The excitement is building, and I am counting the days until I can board that big jet plane that will take me to the Dark Continent. While I have been to the last 4 World Cup Finals, coached and played the beautiful game since I was a child, and worked in many capacities in the professional game, I am just like most of you.

This might lead you to wonder why I was asked to write this article, or why you are bothering to read it. Good questions, I must admit. I am a proud member of Sam’s Army, but I will be travelling to South Africa as a force of one surrounded by the enemy. I live in Northern England, the home of soccer and coincidentally our first opponent this Saturday.

I was recently asked how the buildup to the World Cup in England compared to that of the United States. The short answer is: it doesn’t. In fact, it doesn’t compare to anything in the US at all. Every aspect of daily life here now revolves around this amazing quadrennial tournament. To demonstrate this I would like to recount a couple of days last week that truly put things in perspective.

I was walking into to town with my wife and son, and everywhere I looked St. George’s cross was flying high…and I do mean high. The pub where I ended up watching the Mexico v England game has a 30 foot flag adorning the building.

This wasn’t a gradual transition mind you. It was as if there was a traditional English calendar that stated, “Exactly three weeks before the start of the World Cup Finals, all good Englishmen must present their colors”.

It’s as if the entire country began singing along with The Clash to “This is England”. We popped into the Mark’s & Spencer’s, a local grocery store, and they had converted an entire 100’ aisle into an English Supporters Section.

I asked a store clerk, “Um, excuse me. Where did the bread go?”

“Down on aisle 12, I think,” he said. “But we have a lot of England kit here!”

After assuring him that I didn’t really need any new kit, we picked up the groceries and continued down the main shopping street to find a place to have some lunch. Every store we passed had obviously used the same decorator, as that damn red cross was everywhere.

Within three blocks I realized that the entire town had been transformed. The health food store, the cell phone stores, the travel agents, the book stores, the florists, the charity shops…yes, the charity shops all had their windows painted in dragon hating pride.
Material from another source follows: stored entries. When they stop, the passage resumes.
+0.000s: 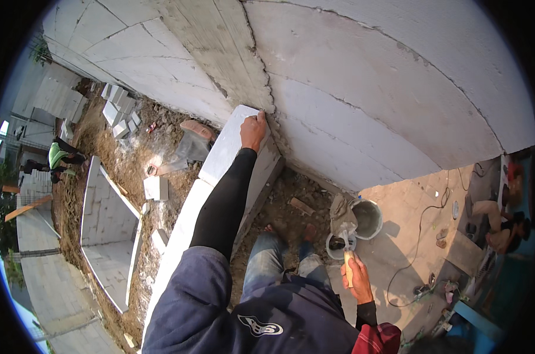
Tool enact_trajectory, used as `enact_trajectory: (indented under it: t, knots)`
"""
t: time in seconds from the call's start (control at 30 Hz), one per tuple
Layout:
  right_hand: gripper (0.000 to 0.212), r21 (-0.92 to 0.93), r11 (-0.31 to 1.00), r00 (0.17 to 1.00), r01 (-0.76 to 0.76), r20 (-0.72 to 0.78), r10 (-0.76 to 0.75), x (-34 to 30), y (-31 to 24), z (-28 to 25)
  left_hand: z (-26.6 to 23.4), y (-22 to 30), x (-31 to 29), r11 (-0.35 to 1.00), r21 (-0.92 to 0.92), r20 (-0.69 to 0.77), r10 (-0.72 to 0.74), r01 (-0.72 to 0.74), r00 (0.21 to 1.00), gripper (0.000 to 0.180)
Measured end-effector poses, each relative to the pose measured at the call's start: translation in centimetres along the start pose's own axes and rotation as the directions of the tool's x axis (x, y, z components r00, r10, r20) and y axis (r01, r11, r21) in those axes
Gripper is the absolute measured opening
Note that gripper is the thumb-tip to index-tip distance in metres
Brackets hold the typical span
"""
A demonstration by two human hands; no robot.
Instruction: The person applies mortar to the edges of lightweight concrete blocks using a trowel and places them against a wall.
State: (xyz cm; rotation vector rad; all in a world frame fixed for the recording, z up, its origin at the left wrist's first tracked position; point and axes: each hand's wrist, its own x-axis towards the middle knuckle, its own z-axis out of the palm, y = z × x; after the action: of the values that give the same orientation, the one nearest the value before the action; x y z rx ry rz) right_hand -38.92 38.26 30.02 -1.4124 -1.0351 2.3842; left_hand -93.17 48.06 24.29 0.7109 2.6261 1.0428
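Observation:
My left hand (252,131) rests at the far end of a white block (223,154) on top of a low wall, close to a rough concrete column (220,44). Its fingers are curled at the block's edge; their tips are partly hidden. Lower right, my right hand (361,284) is closed round the wooden handle of a trowel (349,268). Grey wet-looking mortar (341,213) covers the trowel's blade. Beneath the blade sits a small bucket (333,251), partly covered by it. A larger bucket (373,219) with grey contents stands beside it.
A tall white block wall (361,106) rises ahead. Loose blocks (119,109) and a grey sack (191,147) lie on soil beyond the low wall. A cable (420,236) crosses the paving at right. Other people (58,156) are far left and at the right edge.

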Motion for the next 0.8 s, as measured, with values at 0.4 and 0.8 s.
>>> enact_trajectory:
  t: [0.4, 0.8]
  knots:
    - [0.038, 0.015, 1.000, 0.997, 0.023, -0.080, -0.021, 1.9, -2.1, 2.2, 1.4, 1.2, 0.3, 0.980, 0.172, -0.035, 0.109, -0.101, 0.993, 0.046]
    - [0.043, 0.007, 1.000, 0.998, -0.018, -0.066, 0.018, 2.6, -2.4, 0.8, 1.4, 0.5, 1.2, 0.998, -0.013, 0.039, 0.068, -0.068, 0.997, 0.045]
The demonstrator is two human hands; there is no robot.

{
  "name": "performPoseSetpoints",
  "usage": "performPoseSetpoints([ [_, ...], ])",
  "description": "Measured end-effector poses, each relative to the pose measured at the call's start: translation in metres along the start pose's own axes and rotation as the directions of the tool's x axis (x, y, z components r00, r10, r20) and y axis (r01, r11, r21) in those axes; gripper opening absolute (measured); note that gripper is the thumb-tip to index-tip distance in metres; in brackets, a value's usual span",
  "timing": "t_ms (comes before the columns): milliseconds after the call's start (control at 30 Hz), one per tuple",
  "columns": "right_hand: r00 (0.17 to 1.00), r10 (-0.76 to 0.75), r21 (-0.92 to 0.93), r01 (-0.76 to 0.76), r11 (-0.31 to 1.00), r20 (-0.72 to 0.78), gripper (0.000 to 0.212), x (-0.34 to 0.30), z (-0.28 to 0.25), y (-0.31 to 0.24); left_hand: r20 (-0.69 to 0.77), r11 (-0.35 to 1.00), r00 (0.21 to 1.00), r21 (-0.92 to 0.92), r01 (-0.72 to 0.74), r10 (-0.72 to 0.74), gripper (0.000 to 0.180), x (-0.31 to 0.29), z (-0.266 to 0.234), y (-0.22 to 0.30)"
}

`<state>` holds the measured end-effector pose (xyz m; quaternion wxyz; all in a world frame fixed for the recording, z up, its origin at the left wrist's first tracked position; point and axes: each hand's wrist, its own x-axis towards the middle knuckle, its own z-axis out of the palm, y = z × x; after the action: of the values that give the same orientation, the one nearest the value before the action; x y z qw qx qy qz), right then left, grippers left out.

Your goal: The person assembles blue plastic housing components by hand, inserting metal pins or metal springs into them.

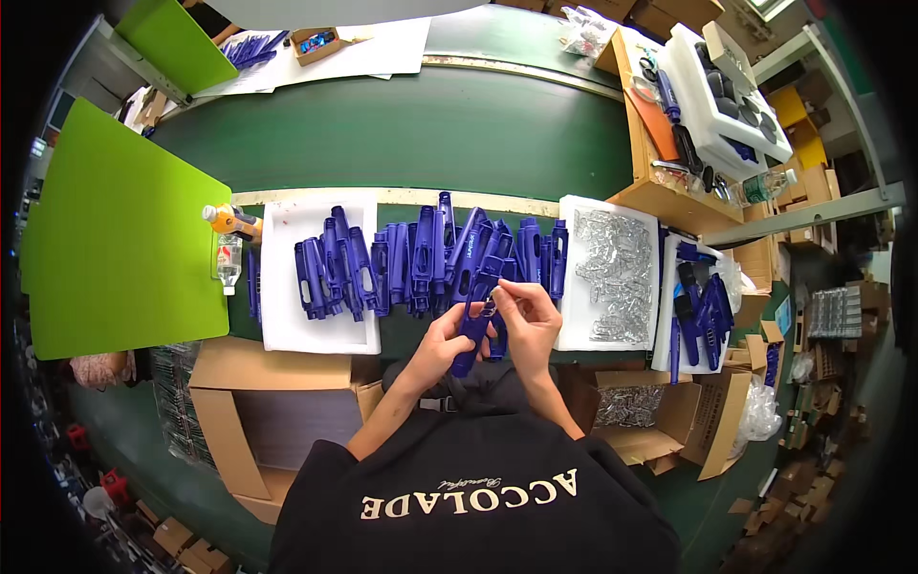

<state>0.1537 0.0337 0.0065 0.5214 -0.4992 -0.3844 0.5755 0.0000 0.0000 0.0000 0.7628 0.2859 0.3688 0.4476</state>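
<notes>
One blue housing [466,361], just below the centre of the frame: hollow, presumably light, stiff plastic, smooth enough to slip a little; best held by its solid side walls, clear of the opening. Long axis runs up the frame with a slight lean to the right, one end towards the lower edge. Left hand [440,346]: closed around the housing. Right hand [532,323]: thumb and fingertip pinched on a small shiny part [489,307], probably delicate, at the housing's upper portion.
</notes>
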Motion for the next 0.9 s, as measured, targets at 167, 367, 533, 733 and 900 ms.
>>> performPoseSetpoints([
  [167, 0.918, -0.395, -0.391, 0.355, 0.849, -0.025, 0.012, 0.007, 0.001, 0.000, -0.028, 1.000, 0.999, 0.007, -0.026, 0.026, 0.032, 0.009, 0.015, 0.000],
  [367, 0.872, -0.476, -0.439, 0.473, 0.764, 0.111, 0.012, 0.004, 0.030, 0.000, -0.313, 0.953, 0.932, 0.290, -0.090, 0.183, 0.019, -0.010, 0.017, 0.010],
  [533, 0.924, -0.380, -0.381, 0.337, 0.861, -0.040, 0.022, 0.005, -0.005, 0.020, -0.239, 0.950, 0.943, 0.265, -0.165, 0.230, 0.019, 0.021, 0.026, -0.021],
  [733, 0.984, -0.169, -0.051, 0.172, 0.984, 0.062, 0.035, -0.009, 0.027, 0.017, -0.247, 0.958, 0.942, 0.232, -0.170, 0.227, 0.023, -0.002, 0.020, -0.014],
  [900, 0.987, -0.099, 0.061, 0.092, 0.994, 0.126, 0.039, -0.004, 0.030, 0.024, -0.268, 0.945, 0.928, 0.267, -0.188, 0.260, 0.024, -0.001, 0.026, -0.003],
])
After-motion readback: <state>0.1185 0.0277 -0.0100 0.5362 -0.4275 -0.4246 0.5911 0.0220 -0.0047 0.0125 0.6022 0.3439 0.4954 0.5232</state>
Each of them offering some incentive to cheer the boys to victory.

I probably could have lived the rest of my life without seeing a sign that urged me to “Help beat colon cancer in the spirit of Bobby Moore and England” (Sir Bobby was the captain of the Cup winning English side of 1966 and died of colon cancer). With the health of my colon imbedded in my mind, we continued on our way.

After getting nearly run over by a Peugeot with twin England flags proudly displayed, I was really starting to dislike the damn things. Truth be told, though, I was secretly begrudging of the national pride the country as a whole displayed for the sport I had loved since I was a child.

Returning home, my son wanted to watch some television. I acquiesced, and while scanning the menu was bombarded with a dizzying array of programs: The 20 Greatest Players in World Cup History, The 20 Most Embarrassing Moments of the World Cup. The 30 Greatest Goals in the World Cup…the list went on and on.

Which one to watch?

Of course my son, who was thinking more along the lines of Ben 10, was not amused. The Cartoon Network won out, but not before seeing a commercial that seemed to cement the day’s experiences. It was for a national banking chain and they promised to deposit 25 pounds in every current account if England won the World Cup. Every customer, 25 pounds. That is commitment. I went to bed that night wondering if I should move my checking account.

The next evening, I made my way down to the pub to watch the England vs Mexico game. Due to some very odd scheduling, which was the source of three newspaper articles, the match was on a Monday evening.

Thinking it might be a light crowd I showed up about 20 minutes before kick-off. Bad move. The place was packed, and people had obviously been there for hours. I managed to find a place standing at the bar where I had a view of one the big screens just as the game kicked off. While the game was less than exhilarating, the atmosphere in the pub was electric.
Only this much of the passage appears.